Zawinski not withstanding, regular expressions are a hugely useful addition to a programmer’s toolbox. I learnt about them from Jeffrey Friedl’s excellent Mastering Regular Expressions1.
Why am I thinking about this now?
So, I was asked to review a perl script and it was pretty good, apart from the fact that the main regex2 didn’t quite match all the expected patterns.
The line to match was:
<some_tag>quickbrownfox</some_tag>
Other valid values within the tags included quick,brown,fox
or quick brown fox
.
And the regex in the script was:
m{\<some_tag\>(\w+)\<\/some_tag\>}
As you can see, there were also a few unnecessary backslashes.
I suggested [^<]+
instead of \w+
with my reasons.
The developer changed the regex to:
m{\<some_tag\>\s*(\w+)\s*\<\/some_tag\>}
Okay slightly better, but it still didn’t match all the possibilities.
I pointed out a valid pattern it didn’t match and asked again for [^<]+
.
This was the result:
m{\<some_tag\>(\s*[^<]+\s*)\<\/some_tag\>}
Okay, fine.
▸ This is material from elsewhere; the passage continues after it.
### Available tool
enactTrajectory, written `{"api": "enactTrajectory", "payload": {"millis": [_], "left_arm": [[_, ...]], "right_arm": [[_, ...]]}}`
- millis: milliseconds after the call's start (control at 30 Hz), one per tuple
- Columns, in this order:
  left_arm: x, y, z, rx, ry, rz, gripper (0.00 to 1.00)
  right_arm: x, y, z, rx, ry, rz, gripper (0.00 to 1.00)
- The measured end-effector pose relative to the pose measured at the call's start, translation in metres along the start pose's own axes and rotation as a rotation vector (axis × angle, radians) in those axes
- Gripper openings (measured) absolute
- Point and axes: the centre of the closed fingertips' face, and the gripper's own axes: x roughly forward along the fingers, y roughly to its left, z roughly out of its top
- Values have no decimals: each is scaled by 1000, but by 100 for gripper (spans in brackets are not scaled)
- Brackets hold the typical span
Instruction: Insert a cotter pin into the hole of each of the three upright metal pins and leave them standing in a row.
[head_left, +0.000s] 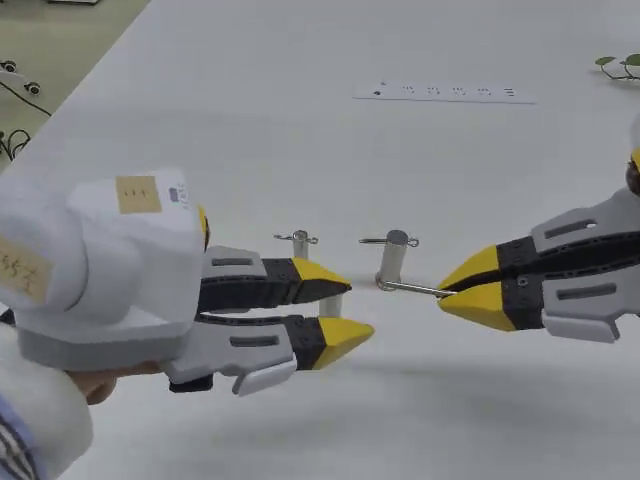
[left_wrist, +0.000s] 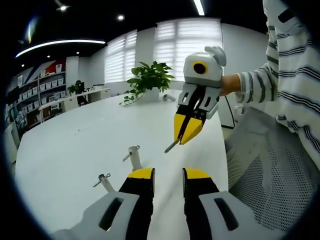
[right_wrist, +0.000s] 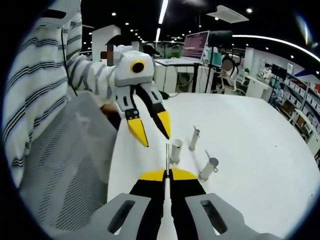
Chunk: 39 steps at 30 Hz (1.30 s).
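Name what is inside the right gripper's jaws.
A cotter pin, its free end sticking out from the right gripper; the clamped end is covered by the shut jaws.

Two metal pins, one at left (head_left: 300, 245) and one at right (head_left: 393, 258), were stood on the table (head_left: 300, 140). A third pin (head_left: 331, 303) was placed nearer, between the left gripper (head_left: 358, 303) jaws. A cotter pin (head_left: 412, 288) was held to its right by the right gripper (head_left: 442, 293). A power strip (head_left: 445, 92) was laid far behind.
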Motion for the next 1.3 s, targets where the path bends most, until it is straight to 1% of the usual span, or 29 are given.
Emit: {"api": "enactTrajectory", "payload": {"millis": [33, 67, 100, 167, 200, 233, 333, 367, 500, 667, 700, 733, 800, 967, 1100, 1300], "left_arm": [[-1, 6, 2, -4, -10, 29, 21], [-2, 13, 3, 13, -15, 65, 22], [-2, 15, 3, 17, -18, 76, 23], [-3, 19, 2, -7, -25, 79, 24], [-3, 22, 1, -19, -26, 91, 24], [-2, 23, -1, -19, -20, 90, 24], [1, 28, -10, -13, 14, 100, 24], [2, 29, -13, -20, 21, 96, 24], [8, 29, -23, -23, 51, 83, 24], [16, 28, -36, -30, 83, 71, 24], [16, 28, -39, -36, 90, 70, 24], [17, 28, -42, -60, 95, 70, 24], [19, 29, -44, -67, 92, 71, 23], [22, 31, -50, -68, 105, 67, 21], [24, 33, -54, -68, 116, 67, 18], [25, 36, -52, -46, 107, 72, 14]], "right_arm": [[1, -2, -1, 6, 4, -4, 3], [2, -3, -2, 7, 9, -9, 3], [4, -4, -4, 8, 15, -12, 3], [7, -5, -5, 15, 22, -12, 3], [8, -5, -6, 17, 24, -11, 3], [10, -5, -6, 18, 29, -9, 3], [15, -7, -9, 25, 39, -8, 3], [17, -8, -9, 27, 42, -8, 3], [22, -12, -11, 37, 49, 0, 3], [30, -16, -17, 24, 80, 11, 3], [31, -17, -18, 27, 83, 13, 3], [32, -18, -18, 30, 85, 11, 3], [34, -19, -20, 39, 91, 15, 3], [38, -20, -23, 62, 105, 29, 3], [42, -21, -21, 73, 102, 32, 3], [47, -20, -17, 71, 102, 45, 3]]}}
The \s
space matchers are redundant, but at least it covers everything.
So basically, if you find yourself writing a bunch of regex regularly, and you don’t really understand it, you could do worse than read Friedl’s book.
1. Not an affiliate link
2. I know… "parsing" xml with regex will unleash cuthulu or something. It’s not my script.